Exercise requirements:
Given the listing that follows, report all lines in which the string "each" occurs.

Dataset extract:
⟨

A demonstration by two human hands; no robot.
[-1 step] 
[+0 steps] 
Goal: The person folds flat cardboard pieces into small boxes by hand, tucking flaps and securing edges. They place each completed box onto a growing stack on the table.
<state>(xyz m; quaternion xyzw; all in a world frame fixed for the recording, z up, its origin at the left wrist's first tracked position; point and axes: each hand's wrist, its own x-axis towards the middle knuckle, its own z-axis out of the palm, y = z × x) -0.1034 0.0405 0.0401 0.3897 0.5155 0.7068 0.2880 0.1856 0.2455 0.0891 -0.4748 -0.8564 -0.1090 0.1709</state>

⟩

Solution to the exercise:
Goal: The person folds flat cardboard pieces into small boxes by hand, tucking flaps and securing edges. They place each completed box onto a growing stack on the table.
<state>(xyz m; quaternion xyzw; all in a world frame fixed for the recording, z up, its origin at the left wrist's first tracked position; point and axes: each hand's wrist, its own x-axis towards the middle knuckle, its own z-axis out of the palm, y = z × x) -0.1034 0.0405 0.0401 0.3897 0.5155 0.7068 0.2880 0.1856 0.2455 0.0891 -0.4748 -0.8564 -0.1090 0.1709</state>

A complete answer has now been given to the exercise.